* **Work order**
Lines holding the word "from" in the following material must be counted; give only the resulting number.

* **Provided material**
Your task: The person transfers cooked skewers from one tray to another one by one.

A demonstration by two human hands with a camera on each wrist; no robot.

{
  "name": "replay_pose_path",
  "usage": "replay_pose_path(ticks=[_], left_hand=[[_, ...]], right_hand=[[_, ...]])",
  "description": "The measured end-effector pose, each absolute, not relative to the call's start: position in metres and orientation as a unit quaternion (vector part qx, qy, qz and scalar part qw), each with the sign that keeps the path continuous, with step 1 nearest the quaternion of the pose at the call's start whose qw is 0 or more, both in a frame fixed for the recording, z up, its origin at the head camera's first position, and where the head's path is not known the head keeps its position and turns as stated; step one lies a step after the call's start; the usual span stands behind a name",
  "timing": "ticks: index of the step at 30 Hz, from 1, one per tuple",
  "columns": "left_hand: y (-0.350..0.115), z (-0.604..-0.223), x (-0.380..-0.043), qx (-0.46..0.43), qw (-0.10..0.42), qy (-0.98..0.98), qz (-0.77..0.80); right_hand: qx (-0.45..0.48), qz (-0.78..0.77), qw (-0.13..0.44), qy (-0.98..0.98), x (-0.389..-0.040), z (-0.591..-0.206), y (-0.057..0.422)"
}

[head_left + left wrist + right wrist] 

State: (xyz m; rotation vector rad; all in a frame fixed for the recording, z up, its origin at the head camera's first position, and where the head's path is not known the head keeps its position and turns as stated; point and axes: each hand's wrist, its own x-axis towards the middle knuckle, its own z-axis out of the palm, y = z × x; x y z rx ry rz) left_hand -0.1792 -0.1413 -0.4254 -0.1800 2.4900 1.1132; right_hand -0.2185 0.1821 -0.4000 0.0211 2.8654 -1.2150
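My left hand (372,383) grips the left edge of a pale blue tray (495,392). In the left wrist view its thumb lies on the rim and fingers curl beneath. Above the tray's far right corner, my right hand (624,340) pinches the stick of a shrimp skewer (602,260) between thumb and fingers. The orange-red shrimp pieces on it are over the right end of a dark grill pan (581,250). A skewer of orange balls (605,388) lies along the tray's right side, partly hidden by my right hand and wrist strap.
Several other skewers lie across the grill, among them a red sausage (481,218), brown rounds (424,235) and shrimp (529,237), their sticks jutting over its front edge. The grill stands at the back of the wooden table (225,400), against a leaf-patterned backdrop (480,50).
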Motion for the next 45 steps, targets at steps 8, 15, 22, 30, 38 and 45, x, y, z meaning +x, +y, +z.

* **Result of this exercise**
2